YOUR TASK: A word-for-word restatement of the data is what is needed.

[[ GIVEN RECORDS open ]]

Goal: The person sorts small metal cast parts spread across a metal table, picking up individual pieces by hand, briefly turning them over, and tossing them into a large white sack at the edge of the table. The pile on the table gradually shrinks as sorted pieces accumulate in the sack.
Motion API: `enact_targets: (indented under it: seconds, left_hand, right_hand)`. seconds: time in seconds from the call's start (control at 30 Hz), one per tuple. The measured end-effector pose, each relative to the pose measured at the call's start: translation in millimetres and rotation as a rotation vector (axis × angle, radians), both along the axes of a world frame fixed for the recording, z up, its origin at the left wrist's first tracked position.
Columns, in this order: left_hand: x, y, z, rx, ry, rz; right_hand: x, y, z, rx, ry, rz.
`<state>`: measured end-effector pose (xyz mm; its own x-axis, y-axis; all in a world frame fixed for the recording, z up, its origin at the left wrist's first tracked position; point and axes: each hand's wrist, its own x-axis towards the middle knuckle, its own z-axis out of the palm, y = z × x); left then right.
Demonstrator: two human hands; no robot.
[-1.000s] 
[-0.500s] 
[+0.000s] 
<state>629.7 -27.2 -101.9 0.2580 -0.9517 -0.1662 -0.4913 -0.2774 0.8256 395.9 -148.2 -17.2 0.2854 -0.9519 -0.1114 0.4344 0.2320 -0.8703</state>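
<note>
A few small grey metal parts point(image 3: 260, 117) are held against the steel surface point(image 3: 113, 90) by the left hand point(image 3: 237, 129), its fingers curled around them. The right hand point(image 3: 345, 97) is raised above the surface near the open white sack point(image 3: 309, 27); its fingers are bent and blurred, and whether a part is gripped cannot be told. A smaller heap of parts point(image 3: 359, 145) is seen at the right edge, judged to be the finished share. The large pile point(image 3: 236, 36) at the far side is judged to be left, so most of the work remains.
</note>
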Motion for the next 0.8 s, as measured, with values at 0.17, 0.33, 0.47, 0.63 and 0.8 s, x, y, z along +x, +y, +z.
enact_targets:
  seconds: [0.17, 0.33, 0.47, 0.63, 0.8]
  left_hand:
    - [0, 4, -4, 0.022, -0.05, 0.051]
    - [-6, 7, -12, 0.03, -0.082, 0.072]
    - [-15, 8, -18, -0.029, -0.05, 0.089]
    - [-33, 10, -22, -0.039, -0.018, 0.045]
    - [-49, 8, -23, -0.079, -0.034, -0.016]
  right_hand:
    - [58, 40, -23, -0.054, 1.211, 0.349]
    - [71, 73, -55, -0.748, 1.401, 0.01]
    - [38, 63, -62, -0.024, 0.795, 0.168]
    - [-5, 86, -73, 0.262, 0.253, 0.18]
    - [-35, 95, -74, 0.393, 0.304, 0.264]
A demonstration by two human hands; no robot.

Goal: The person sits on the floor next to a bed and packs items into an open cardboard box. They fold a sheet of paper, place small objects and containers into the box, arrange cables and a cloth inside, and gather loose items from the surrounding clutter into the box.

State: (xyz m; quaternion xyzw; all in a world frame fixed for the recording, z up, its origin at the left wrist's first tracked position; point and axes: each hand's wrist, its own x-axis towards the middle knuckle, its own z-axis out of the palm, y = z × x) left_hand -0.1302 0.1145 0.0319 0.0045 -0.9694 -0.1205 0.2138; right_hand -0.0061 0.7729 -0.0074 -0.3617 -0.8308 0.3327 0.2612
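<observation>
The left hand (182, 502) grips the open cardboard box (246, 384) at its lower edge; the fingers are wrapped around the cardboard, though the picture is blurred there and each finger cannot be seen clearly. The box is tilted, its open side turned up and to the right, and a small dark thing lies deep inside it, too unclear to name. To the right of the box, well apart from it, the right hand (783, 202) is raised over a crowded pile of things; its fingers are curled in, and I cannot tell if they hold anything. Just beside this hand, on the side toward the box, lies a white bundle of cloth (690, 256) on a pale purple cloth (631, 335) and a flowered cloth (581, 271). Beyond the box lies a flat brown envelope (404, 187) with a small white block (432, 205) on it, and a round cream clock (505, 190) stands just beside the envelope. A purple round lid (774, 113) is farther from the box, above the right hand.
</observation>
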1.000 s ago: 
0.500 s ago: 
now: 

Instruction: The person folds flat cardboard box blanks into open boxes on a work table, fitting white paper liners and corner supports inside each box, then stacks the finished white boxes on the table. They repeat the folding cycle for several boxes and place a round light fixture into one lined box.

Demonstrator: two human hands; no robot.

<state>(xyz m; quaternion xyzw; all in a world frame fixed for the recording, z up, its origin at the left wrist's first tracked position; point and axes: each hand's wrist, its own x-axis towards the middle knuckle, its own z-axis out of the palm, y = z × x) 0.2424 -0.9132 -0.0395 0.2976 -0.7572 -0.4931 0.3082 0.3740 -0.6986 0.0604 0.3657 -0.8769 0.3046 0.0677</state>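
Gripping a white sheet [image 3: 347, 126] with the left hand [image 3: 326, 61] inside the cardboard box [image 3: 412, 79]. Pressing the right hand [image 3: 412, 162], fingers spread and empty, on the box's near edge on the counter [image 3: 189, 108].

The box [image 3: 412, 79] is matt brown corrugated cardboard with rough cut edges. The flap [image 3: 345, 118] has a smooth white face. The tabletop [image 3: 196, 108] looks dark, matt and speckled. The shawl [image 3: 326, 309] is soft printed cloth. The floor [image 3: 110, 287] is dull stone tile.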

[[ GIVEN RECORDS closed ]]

FINISHED EXERCISE:
Goal: The person sorts small metal cast parts spread across a metal table, picking up individual pieces by hand, briefly turning them over, and tossing them into a large white sack at the edge of the table. The pile on the table gradually shrinks as sorted pieces accumulate in the sack.
Motion API: `enact_targets: (indented under it: seconds, left_hand, right_hand)`. seconds: time in seconds from the call's start (control at 30 Hz), one per tuple. The measured end-effector pose, each relative to the pose measured at the call's start: translation in millimetres and rotation as a rotation vector (axis × angle, radians), both along the axes of a world frame fixed for the recording, z up, its origin at the left wrist's first tracked position.
Columns, in this order: left_hand: x, y, z, rx, ry, rz; right_hand: x, y, z, rx, ry, rz.
`<state>`: measured end-effector pose (xyz mm; its own x-axis, y-axis; all in a world frame fixed for the recording, z up, its origin at the left wrist's first tracked position; point and axes: each hand's wrist, its own x-axis towards the middle knuckle, its own z-axis out of the palm, y = z × x); left then right.
Demonstrator: two human hands; no robot.
[-1.000s] 
[-0.500s] 
[+0.000s] 
<state>629.7 -27.2 -101.9 0.2580 -0.9517 -0.1662 -0.4913 -0.2774 0.8256 395.9 -148.2 -17.2 0.2854 -0.9519 -0.1114 0.4344 0.2320 -0.8703</state>
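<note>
A few small grey metal parts point(image 3: 260, 117) are held against the steel surface point(image 3: 113, 90) by the left hand point(image 3: 237, 129), its fingers curled around them. The right hand point(image 3: 345, 97) is raised above the surface near the open white sack point(image 3: 309, 27); its fingers are bent and blurred, and whether a part is gripped cannot be told. A smaller heap of parts point(image 3: 359, 145) is seen at the right edge, judged to be the finished share. The large pile point(image 3: 236, 36) at the far side is judged to be left, so most of the work remains.
</note>
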Motion for the next 0.8 s, as measured, with values at 0.17, 0.33, 0.47, 0.63 and 0.8 s, x, y, z along +x, +y, +z.
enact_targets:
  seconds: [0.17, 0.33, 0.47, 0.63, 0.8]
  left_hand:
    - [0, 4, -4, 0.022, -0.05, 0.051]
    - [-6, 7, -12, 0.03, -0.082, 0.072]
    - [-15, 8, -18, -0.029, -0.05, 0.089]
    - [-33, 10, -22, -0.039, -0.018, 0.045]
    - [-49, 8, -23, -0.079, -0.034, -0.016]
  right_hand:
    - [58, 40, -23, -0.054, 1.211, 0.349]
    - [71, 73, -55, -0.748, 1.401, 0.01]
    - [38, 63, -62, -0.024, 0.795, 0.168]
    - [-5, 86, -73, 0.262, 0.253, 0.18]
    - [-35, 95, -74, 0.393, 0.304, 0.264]
A demonstration by two human hands; no robot.

Goal: The person sits on the floor next to a bed and packs items into an open cardboard box. They fold a sheet of paper, place small objects and containers into the box, arrange cables and a cloth inside, and gather loose items from the surrounding clutter into the box.

State: (xyz m; quaternion xyzw; all in a world frame fixed for the recording, z up, its origin at the left wrist's first tracked position; point and axes: each hand's wrist, its own x-axis towards the middle knuckle, its own z-axis out of the palm, y = z × x) left_hand -0.1302 0.1145 0.0319 0.0045 -0.9694 -0.1205 0.2138; right_hand -0.0061 0.7729 -0.0074 -0.3617 -0.8308 0.3327 0.2612
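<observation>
The left hand (182, 502) grips the open cardboard box (246, 384) at its lower edge; the fingers are wrapped around the cardboard, though the picture is blurred there and each finger cannot be seen clearly. The box is tilted, its open side turned up and to the right, and a small dark thing lies deep inside it, too unclear to name. To the right of the box, well apart from it, the right hand (783, 202) is raised over a crowded pile of things; its fingers are curled in, and I cannot tell if they hold anything. Just beside this hand, on the side toward the box, lies a white bundle of cloth (690, 256) on a pale purple cloth (631, 335) and a flowered cloth (581, 271). Beyond the box lies a flat brown envelope (404, 187) with a small white block (432, 205) on it, and a round cream clock (505, 190) stands just beside the envelope. A purple round lid (774, 113) is farther from the box, above the right hand.
</observation>
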1.000 s ago: 
0.500 s ago: 
now: 

Instruction: The person folds flat cardboard box blanks into open boxes on a work table, fitting white paper liners and corner supports inside each box, then stacks the finished white boxes on the table. They repeat the folding cycle for several boxes and place a round light fixture into one lined box.

Demonstrator: two human hands; no robot.

<state>(xyz m; quaternion xyzw; all in a world frame fixed for the recording, z up, its origin at the left wrist's first tracked position; point and axes: each hand's wrist, its own x-axis towards the middle knuckle, its own z-axis out of the palm, y = z × x) 0.2424 -0.9132 -0.0395 0.2976 -0.7572 -0.4931 0.3082 0.3740 -0.6986 0.0604 0.3657 -0.8769 0.3046 0.0677</state>
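Gripping a white sheet [image 3: 347, 126] with the left hand [image 3: 326, 61] inside the cardboard box [image 3: 412, 79]. Pressing the right hand [image 3: 412, 162], fingers spread and empty, on the box's near edge on the counter [image 3: 189, 108].

The box [image 3: 412, 79] is matt brown corrugated cardboard with rough cut edges. The flap [image 3: 345, 118] has a smooth white face. The tabletop [image 3: 196, 108] looks dark, matt and speckled. The shawl [image 3: 326, 309] is soft printed cloth. The floor [image 3: 110, 287] is dull stone tile.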

The work for this exercise is now done.